The decision comes just days after Amplify Energy, the company operating the pipeline that was the source of the spill, announced its intent to restart drilling operations in the area. Amplify’s offshore platforms, located in an area known as the Beta Unit, were temporarily shut down following the spill.

“This is an important victory in the fight to protect our coast from the dangers of offshore drilling,” Kristen Monsell, oceans legal director at the Center, said in a statement. “I am glad the court rejected the Biden administration’s baseless attempt to protect oil companies using decaying rigs to drill under decades-old plans. The law clearly requires the agency to review these plans, but it’s blowing off that obligation even after a devastating oil spill.”

The Outer Continental Shelf Lands Act requires BOEM to review and revise drilling plans based on new information or changes in operations. The goal is to ensure that offshore drilling operations do not cause serious harm to the environment, people, wildlife, or compromise national security.

In its motion to dismiss the case, BOEM argued that these reviews are discretionary and not legally required. The decision from Judge Christina Snyder of the U.S. District Court for the Central District of California rejected this argument, ruling that the agency does have a legal obligation to review the plans.
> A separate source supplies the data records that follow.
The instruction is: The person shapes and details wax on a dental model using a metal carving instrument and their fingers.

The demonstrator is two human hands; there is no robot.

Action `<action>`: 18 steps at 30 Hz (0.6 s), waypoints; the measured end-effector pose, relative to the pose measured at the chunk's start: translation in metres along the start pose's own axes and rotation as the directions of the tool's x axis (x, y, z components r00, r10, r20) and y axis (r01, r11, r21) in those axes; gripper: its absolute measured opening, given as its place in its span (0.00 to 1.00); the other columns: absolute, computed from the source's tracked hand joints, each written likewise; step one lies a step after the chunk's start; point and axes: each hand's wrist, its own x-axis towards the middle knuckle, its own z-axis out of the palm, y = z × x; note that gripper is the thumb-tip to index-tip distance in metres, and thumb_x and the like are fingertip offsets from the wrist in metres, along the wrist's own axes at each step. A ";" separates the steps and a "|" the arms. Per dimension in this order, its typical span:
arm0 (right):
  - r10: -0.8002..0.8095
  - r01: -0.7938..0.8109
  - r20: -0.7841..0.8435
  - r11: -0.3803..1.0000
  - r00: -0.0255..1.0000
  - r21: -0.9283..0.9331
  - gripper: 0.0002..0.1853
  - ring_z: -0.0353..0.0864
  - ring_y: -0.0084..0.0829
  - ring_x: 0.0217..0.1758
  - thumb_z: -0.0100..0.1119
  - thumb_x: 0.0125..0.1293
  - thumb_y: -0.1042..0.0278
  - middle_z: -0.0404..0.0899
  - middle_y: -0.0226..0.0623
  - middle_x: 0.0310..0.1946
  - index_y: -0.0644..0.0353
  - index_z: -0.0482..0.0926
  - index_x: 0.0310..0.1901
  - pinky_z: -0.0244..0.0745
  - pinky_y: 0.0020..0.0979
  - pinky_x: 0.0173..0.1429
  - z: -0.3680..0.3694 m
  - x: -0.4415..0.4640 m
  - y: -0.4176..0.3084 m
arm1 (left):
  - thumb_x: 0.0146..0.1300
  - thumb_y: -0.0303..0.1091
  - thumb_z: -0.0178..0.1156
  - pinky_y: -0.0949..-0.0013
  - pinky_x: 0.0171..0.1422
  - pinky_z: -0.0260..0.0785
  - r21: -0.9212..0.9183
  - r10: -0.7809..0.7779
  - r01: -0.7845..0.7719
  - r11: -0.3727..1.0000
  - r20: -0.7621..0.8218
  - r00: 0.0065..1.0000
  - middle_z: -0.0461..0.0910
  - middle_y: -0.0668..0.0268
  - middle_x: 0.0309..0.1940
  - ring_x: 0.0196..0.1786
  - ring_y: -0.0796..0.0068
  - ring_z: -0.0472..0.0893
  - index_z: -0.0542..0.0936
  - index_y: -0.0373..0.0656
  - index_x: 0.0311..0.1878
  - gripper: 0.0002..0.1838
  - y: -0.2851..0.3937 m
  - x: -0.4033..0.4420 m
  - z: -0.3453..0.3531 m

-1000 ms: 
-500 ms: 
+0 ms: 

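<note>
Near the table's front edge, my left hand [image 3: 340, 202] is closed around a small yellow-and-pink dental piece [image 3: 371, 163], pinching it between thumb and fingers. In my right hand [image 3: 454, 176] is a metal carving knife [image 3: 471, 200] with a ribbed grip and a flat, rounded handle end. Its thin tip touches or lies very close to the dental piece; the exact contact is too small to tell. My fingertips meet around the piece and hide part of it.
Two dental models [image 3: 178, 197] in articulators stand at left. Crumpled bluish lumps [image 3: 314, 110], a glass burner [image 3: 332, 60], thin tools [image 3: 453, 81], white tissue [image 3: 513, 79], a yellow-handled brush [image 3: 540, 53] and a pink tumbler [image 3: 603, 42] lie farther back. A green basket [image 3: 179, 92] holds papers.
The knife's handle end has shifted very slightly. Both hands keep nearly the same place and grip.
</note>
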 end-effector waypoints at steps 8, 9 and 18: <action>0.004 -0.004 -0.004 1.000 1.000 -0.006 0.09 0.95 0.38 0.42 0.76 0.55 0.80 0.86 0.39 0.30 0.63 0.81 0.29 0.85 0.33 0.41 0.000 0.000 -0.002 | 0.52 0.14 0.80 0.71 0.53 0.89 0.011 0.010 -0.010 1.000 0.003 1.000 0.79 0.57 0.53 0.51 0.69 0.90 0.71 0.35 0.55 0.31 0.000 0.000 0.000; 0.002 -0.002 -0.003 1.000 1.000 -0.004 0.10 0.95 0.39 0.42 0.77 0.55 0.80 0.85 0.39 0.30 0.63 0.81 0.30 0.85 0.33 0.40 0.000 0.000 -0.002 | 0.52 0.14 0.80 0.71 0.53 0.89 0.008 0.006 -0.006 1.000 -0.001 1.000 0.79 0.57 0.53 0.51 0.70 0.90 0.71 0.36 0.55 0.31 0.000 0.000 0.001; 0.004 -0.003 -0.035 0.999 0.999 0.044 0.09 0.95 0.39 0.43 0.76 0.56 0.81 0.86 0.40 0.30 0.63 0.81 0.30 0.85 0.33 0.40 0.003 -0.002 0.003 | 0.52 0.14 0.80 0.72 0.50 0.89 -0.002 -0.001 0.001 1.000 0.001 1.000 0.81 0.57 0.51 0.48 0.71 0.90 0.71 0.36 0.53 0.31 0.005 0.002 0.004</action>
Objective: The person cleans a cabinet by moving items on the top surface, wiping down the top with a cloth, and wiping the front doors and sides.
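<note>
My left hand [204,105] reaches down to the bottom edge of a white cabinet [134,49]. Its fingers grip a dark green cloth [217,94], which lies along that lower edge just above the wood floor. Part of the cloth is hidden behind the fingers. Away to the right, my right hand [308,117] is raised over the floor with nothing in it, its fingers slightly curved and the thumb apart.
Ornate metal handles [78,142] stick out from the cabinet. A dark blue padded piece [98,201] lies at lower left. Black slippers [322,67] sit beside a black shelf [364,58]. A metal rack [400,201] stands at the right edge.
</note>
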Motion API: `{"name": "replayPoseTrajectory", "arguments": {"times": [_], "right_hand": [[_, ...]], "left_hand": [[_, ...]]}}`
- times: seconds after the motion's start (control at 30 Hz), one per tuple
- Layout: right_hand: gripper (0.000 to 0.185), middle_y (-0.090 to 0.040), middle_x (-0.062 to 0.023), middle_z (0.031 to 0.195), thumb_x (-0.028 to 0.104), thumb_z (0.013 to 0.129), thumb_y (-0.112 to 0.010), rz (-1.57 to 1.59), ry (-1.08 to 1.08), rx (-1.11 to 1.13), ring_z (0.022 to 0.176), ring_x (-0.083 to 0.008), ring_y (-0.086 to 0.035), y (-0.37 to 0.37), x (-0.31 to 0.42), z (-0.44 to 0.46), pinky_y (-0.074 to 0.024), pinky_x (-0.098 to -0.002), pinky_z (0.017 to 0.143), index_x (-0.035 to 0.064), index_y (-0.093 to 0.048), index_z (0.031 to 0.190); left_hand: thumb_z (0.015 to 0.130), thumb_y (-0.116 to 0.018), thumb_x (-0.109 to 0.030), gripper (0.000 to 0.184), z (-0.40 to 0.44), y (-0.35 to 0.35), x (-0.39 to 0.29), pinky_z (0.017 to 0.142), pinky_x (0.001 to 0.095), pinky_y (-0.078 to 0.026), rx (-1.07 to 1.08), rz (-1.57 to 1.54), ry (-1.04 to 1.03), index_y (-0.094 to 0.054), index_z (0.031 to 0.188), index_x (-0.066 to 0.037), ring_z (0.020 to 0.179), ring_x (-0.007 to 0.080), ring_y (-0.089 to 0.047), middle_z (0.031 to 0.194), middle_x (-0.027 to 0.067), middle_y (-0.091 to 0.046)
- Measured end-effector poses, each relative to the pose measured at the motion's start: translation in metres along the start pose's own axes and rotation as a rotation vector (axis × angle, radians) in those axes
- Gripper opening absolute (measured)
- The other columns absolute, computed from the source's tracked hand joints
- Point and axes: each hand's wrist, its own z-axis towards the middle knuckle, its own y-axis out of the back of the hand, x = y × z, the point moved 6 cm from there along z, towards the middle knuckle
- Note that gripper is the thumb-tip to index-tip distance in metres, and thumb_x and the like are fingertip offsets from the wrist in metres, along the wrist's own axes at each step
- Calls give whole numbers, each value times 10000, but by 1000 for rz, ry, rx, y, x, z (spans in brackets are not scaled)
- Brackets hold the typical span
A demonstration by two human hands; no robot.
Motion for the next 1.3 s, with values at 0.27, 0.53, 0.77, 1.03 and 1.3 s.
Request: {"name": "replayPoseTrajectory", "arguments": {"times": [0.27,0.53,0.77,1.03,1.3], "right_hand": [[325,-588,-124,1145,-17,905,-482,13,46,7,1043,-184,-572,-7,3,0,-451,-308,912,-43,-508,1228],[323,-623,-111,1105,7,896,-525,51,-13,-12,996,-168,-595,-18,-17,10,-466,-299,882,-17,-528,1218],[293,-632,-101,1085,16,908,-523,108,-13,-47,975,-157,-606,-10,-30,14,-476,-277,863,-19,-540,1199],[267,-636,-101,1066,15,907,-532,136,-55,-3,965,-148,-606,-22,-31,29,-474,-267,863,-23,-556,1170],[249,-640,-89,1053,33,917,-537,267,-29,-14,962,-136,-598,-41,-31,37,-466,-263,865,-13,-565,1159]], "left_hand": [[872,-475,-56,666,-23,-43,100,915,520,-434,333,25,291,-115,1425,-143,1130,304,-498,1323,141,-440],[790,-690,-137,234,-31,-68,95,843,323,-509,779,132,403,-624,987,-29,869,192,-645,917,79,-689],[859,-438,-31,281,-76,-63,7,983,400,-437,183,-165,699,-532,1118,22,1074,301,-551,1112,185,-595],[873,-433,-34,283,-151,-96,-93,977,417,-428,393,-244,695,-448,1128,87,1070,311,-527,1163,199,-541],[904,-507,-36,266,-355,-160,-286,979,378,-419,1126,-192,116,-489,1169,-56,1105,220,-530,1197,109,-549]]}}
The Beta Unit’s platforms were scheduled to be decommissioned more than a decade ago, but drilling has continued. Despite the discovery of new relevant information, including safety violations, advanced oil spill risk analysis, and an increase in vessel traffic in the area, federal regulators have not required updated versions of the plans.

“Allowing these decaying rigs to keep drilling for oil is tempting fate every day. While the federal government does nothing, the communities and wildlife on the coast risk paying the price for the next devastating oil spill,” concluded Monsell. “We are going to keep fighting to safeguard our ocean from these corroding remnants.”